### [Instructions for the task]
Only the pictures are to be left out; write out the rest of the data exactly.

━━━━

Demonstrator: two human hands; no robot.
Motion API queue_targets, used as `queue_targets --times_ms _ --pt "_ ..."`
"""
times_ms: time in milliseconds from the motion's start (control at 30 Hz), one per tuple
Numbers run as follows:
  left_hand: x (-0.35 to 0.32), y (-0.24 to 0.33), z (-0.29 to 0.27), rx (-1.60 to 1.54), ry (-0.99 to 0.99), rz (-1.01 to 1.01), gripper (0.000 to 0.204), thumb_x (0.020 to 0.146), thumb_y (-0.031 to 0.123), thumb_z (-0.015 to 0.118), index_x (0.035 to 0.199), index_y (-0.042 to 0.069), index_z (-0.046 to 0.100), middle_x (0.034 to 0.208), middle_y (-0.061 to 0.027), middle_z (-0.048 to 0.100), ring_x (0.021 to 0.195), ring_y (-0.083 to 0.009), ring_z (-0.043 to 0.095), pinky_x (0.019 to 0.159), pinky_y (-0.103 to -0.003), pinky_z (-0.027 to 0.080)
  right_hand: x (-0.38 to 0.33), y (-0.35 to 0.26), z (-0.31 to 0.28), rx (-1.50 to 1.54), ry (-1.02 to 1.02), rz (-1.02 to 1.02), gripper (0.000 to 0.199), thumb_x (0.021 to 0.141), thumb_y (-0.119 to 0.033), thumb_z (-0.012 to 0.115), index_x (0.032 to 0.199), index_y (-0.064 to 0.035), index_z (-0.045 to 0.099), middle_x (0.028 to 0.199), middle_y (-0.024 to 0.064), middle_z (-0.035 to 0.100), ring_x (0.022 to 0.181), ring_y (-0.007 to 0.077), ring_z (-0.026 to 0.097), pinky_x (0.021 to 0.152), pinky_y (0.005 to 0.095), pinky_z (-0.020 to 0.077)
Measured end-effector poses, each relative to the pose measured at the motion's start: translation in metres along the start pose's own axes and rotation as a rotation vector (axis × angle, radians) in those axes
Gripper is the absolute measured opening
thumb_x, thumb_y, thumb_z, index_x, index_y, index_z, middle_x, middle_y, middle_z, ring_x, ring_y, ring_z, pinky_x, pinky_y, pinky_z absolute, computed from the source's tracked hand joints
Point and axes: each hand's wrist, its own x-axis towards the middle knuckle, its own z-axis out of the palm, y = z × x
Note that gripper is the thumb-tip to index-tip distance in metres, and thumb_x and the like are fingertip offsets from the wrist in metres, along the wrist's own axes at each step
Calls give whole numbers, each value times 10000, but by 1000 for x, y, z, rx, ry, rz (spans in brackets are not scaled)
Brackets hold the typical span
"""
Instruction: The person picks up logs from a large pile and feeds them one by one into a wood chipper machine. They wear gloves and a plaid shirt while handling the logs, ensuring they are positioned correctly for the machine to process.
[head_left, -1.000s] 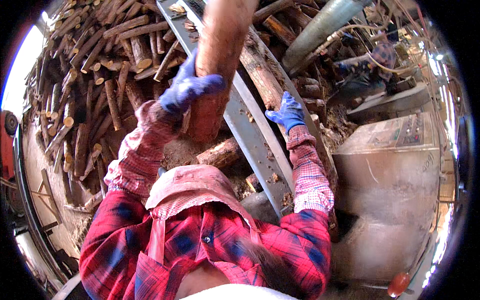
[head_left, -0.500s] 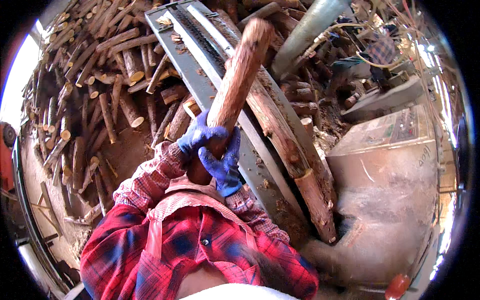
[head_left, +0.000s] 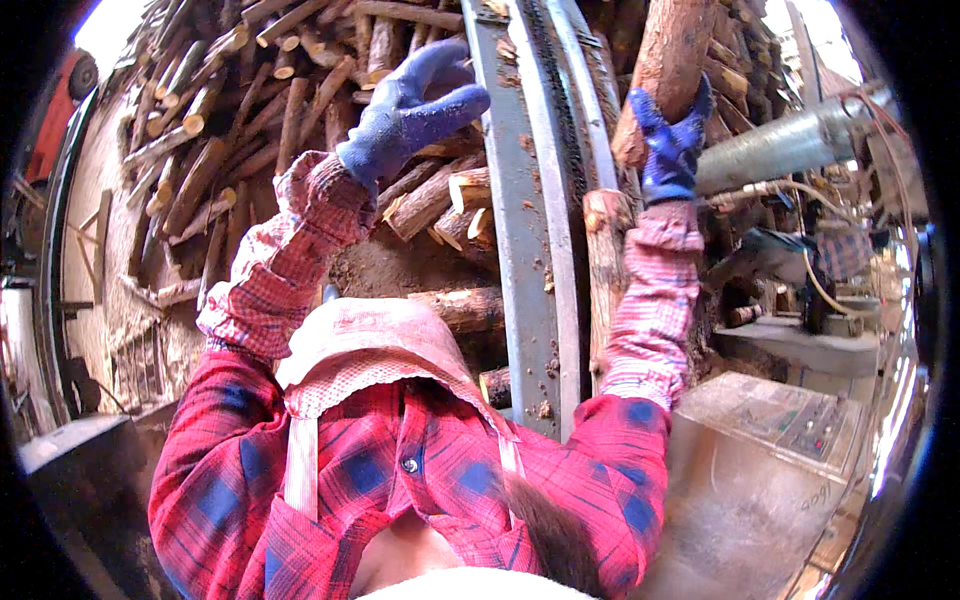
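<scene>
A thick log (head_left: 672,55) angled away, a second log (head_left: 606,270) just short of its near end.
The thick one was reddish-brown and rough, leaning rightward, its far end cut off by the top edge of view; the second, paler along its length, lay nearly straight below, its ragged far end showing, contact between them unclear.

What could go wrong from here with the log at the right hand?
1. Slip or roll: of the two hands, only the right hand is on the upper log; the left hand is open and off it.
2. Pinch: the lower log has its end close to the right hand, which might get caught if the logs knock together.
</scene>
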Motion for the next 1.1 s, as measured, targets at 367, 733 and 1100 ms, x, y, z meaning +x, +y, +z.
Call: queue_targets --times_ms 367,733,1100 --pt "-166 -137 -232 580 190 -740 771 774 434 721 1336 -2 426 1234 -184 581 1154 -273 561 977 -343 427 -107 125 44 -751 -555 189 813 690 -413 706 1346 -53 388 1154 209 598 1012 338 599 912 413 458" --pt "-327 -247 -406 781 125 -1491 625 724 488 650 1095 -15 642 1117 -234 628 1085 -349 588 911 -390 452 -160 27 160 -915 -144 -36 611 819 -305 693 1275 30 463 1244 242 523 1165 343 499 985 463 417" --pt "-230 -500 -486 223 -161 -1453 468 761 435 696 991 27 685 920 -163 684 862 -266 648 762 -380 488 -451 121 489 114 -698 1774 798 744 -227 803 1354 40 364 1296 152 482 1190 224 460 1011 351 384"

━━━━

### [Response area]
Demonstrator: two human hands; no robot.
Motion API queue_targets, used as `queue_targets --times_ms _ --pt "_ ..."`
"""
times_ms: time in milliseconds from the motion's start (control at 30 Hz), one per tuple
Numbers run as follows:
  left_hand: x (-0.35 to 0.32), y (-0.24 to 0.33), z (-0.29 to 0.27), rx (-1.60 to 1.54), ry (-0.99 to 0.99), rz (-1.01 to 1.01), gripper (0.000 to 0.204), thumb_x (0.020 to 0.146), thumb_y (-0.031 to 0.123), thumb_z (-0.015 to 0.118), index_x (0.035 to 0.199), index_y (-0.042 to 0.069), index_z (-0.046 to 0.100), middle_x (0.034 to 0.208), middle_y (-0.061 to 0.027), middle_z (-0.048 to 0.100), ring_x (0.021 to 0.195), ring_y (-0.083 to 0.009), ring_z (-0.043 to 0.095), pinky_x (0.019 to 0.159), pinky_y (-0.103 to -0.003), pinky_z (-0.027 to 0.080)
  right_hand: x (-0.38 to 0.33), y (-0.35 to 0.26), z (-0.31 to 0.28), rx (-1.50 to 1.54), ry (-1.02 to 1.02), rz (-1.02 to 1.02), gripper (0.000 to 0.199), thumb_x (0.021 to 0.141), thumb_y (-0.119 to 0.033), thumb_z (-0.012 to 0.115), index_x (0.032 to 0.199), index_y (-0.064 to 0.035), index_z (-0.045 to 0.099), middle_x (0.028 to 0.199), middle_y (-0.024 to 0.064), middle_z (-0.035 to 0.100), ring_x (0.022 to 0.181), ring_y (-0.007 to 0.077), ring_z (-0.026 to 0.097), pinky_x (0.021 to 0.152), pinky_y (0.005 to 0.095), pinky_z (-0.020 to 0.077)
Measured end-effector poses, each relative to the pose measured at the motion's start: translation in metres along the start pose's own axes and rotation as a rotation vector (axis × angle, radians) in those axes
Gripper is the absolute measured opening
thumb_x, thumb_y, thumb_z, index_x, index_y, index_z, middle_x, middle_y, middle_z, ring_x, ring_y, ring_z, pinky_x, pinky_y, pinky_z absolute, computed from the source's tracked hand joints
Point and axes: each hand's wrist, its own x-axis towards the middle knuckle, its own z-axis out of the palm, y = z × x
Note that gripper is the thumb-tip to index-tip distance in metres, and thumb_x and the like are fingertip offsets from the wrist in metres, along the wrist's own axes at each step
Calls give whole numbers, each value times 10000, but by 1000 for x, y, z, rx, ry, rz (spans in brackets are not scaled)
Brackets hold the typical span
"""
Instruction: The person picks up logs from a large pile and feeds them one by one into a wood chipper machine. They wear gloves and a plaid shirt while handling the logs, ensuring they are positioned correctly for the machine to process.
[head_left, -1.000s] 
[head_left, -0.500s] 
[head_left, +0.000s] 
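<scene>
A thick log (head_left: 672,55) angled away, a second log (head_left: 606,270) just short of its near end.
The thick one was reddish-brown and rough, leaning rightward, its far end cut off by the top edge of view; the second, paler along its length, lay nearly straight below, its ragged far end showing, contact between them unclear.

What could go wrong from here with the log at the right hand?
1. Slip or roll: of the two hands, only the right hand is on the upper log; the left hand is open and off it.
2. Pinch: the lower log has its end close to the right hand, which might get caught if the logs knock together.
</scene>
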Motion for the next 1.1 s, as measured, targets at 367, 733 and 1100 ms, x, y, z meaning +x, +y, +z.
Call: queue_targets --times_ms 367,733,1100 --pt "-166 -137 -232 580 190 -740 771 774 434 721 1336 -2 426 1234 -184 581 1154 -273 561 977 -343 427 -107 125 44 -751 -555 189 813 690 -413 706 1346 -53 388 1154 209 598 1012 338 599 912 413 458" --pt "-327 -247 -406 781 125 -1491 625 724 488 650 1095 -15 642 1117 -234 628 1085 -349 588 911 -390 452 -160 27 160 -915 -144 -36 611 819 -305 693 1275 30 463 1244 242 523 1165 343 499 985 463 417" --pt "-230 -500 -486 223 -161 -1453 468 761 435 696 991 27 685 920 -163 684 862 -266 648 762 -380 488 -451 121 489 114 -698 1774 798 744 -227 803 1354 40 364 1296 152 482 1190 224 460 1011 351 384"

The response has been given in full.